If we approximate this in the non-relativistic limit, we get mc²+½mv²+...
We call this quantity "E".
Why do we interpret (mc²+½mv²) as something's total energy?
We do not interpret (mc²+½mv²) as the total energy. We interpret m*gamma(v) as the total energy. Doing a series expansion about v=0 we get that the total energy is mc²+½mv²+... which is good because we get a term that looks like the Newtonian definition of kinetic energy in our approximation, but we also get the mc² term, which we interpret as rest energy, and all of the higher order terms which are relativistic corrections to the Newtonian formula for kinetic energy.
 
Jerbearrrrrr said:
The zeroth coordinate of p is therefore m*gamma(v) where v is the 3-velocity of the particle.
If we approximate this in the non-relativistic limit, we get mc²+½mv²+...
We call this quantity "E".
Why do we interpret (mc²+½mv²) as something's total energy?

We don't. [tex]E[/tex] is by definition [tex]\frac{m_0c^2}{\sqrt{1-(v/c)^2}}[/tex] .
A Taylor expansion of the above , for [tex]v/c<<1[/tex] produces:

[tex]E=m_0c^2(1+\frac{1}{2}\frac{v^2}{c^2}+...).=m_0c^2+\frac{1}{2}m_0v^2+...[/tex]
 
Sorry to resurrect the thread, but it'd probably be worse to make a new one.
Thanks for the replies.

But I'm still not seeing the significance of the quantity 'E', other than in an expansion, one term just happens to be the kinetic energy.
Not sure how to explain what I don't understand but...
How do we start from E:=m.gamma, and end up with "mass and energy are the same"? Where energy is...well, what is energy? The capacity to do work?
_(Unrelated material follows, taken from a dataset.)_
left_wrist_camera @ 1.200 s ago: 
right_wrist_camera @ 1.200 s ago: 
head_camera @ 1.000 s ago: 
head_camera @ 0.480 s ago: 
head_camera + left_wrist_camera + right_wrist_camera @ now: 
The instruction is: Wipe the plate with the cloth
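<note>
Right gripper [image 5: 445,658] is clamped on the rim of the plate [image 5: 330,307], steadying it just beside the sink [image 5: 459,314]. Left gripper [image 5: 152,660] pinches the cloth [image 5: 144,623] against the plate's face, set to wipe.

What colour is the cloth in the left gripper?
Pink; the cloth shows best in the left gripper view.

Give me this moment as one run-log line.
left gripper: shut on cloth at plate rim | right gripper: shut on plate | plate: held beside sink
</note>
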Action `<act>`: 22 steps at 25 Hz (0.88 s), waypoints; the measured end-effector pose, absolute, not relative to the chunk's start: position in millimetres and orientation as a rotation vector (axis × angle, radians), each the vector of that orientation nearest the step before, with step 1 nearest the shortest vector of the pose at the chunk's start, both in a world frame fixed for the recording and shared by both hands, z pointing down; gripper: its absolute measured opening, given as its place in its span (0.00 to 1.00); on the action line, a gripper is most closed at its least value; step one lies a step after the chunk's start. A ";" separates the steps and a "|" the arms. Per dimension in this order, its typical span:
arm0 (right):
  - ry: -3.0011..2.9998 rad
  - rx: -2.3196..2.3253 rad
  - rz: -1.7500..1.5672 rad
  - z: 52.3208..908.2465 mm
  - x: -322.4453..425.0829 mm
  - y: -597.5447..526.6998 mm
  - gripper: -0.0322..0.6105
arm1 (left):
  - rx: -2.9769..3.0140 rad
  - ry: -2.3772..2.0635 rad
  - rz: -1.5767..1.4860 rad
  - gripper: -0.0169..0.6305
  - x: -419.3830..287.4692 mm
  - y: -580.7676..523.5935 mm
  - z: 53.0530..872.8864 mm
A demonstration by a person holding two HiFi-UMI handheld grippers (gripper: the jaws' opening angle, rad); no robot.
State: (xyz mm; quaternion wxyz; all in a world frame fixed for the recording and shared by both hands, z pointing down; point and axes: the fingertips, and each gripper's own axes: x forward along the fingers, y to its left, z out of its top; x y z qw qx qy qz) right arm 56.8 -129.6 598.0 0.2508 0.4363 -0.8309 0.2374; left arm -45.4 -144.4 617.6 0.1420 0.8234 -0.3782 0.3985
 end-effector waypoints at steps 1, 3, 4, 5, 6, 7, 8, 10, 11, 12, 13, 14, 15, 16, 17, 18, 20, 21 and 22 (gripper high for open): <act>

dx - can you elaborate? I'm guessing you're talking about a (the) theorem due to Noether.

You hear everywhere (in popular science) that relativity establishes (some sort of) equivalence between mass and energy. But I'm having trouble going from special relativity to atomic bombs. Where does binding energy even enter the discussion (from a theoretical physics point of view, rather than a coincidence in observed quantities).